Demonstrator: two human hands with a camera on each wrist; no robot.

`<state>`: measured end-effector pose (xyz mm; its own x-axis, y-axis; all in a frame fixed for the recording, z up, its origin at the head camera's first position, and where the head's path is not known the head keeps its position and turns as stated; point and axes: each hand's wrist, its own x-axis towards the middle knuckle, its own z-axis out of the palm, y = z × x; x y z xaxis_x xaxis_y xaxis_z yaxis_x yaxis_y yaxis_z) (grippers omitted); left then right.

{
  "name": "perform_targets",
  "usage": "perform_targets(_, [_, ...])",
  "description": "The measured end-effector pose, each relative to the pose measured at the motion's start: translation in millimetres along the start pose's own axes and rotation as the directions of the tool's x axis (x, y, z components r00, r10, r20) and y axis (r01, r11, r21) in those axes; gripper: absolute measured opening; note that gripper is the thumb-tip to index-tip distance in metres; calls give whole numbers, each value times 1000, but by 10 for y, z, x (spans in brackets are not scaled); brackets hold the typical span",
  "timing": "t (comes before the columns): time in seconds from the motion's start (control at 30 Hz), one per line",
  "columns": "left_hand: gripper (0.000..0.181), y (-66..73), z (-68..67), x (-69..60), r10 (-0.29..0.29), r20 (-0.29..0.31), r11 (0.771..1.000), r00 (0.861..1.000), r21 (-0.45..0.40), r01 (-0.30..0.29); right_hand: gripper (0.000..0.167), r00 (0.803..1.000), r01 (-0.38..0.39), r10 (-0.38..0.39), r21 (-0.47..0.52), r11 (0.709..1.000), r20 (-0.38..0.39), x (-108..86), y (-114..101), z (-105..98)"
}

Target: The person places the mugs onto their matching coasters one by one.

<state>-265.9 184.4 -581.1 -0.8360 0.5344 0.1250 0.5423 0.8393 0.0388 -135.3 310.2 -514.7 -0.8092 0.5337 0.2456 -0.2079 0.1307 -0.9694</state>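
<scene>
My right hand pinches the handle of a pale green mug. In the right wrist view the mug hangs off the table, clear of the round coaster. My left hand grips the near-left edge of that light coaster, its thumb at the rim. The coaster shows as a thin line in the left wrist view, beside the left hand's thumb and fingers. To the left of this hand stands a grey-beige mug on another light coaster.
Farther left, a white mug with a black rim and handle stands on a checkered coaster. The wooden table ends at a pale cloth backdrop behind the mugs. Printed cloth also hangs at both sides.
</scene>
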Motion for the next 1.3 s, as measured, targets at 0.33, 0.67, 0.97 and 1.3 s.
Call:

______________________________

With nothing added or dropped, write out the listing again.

» **Answer to this task**
Demonstrator: two human hands with a camera on each wrist; no robot.

`<state>`: measured end-effector pose (xyz mm; its own x-axis, y-axis; all in a frame fixed for the recording, z up, its origin at the head camera's first position, and where the head's path is not known the head keeps its position and turns as stated; point and axes: each hand's wrist, its own x-axis towards the middle knuckle, its own z-axis out of the palm, y = z × x; x y z xaxis_x xaxis_y xaxis_z yaxis_x yaxis_y yaxis_z) (grippers omitted); left then right.

{
  "name": "perform_targets",
  "usage": "perform_targets(_, [_, ...])",
  "description": "The measured end-effector pose, each relative to the pose measured at the motion's start: translation in millimetres along the start pose's own axes and rotation as the directions of the tool's x axis (x, y, z components r00, r10, r20) and y axis (r01, r11, r21) in those axes; gripper: absolute measured opening; note that gripper is the thumb-tip to index-tip distance in metres; calls give whole numbers, each value times 1000, but by 10 for y, z, x (spans in brackets are not scaled); brackets hold the typical span",
  "timing": "t (comes before the columns): time in seconds from the motion's start (control at 30 Hz), one per line",
  "columns": "left_hand: gripper (0.000..0.181), y (-66..73), z (-68..67), x (-69..60), r10 (-0.29..0.29), r20 (-0.29..0.31), r11 (0.771..1.000), r00 (0.861..1.000), r21 (-0.45..0.40), r01 (-0.30..0.29); right_hand: gripper (0.000..0.167), r00 (0.803..1.000), r01 (-0.38..0.39), r10 (-0.38..0.39), r21 (-0.47..0.52), r11 (0.709..1.000), r20 (-0.38..0.39), x (-108..86), y (-114..101), z (-105..98)"
}

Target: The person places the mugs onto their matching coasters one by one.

<state>-265.9 184.4 -581.1 -0.8360 0.5344 0.1250 0.5423 0.8393 0.0388 -135.3 310.2 -514.7 -0.8092 0.5337 0.2456 -0.2079 0.1307 -0.9694</state>
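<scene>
My right hand pinches the handle of a pale green mug. In the right wrist view the mug hangs off the table, clear of the round coaster. My left hand grips the near-left edge of that light coaster, its thumb at the rim. The coaster shows as a thin line in the left wrist view, beside the left hand's thumb and fingers. To the left of this hand stands a grey-beige mug on another light coaster.
Farther left, a white mug with a black rim and handle stands on a checkered coaster. The wooden table ends at a pale cloth backdrop behind the mugs. Printed cloth also hangs at both sides.
</scene>
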Motion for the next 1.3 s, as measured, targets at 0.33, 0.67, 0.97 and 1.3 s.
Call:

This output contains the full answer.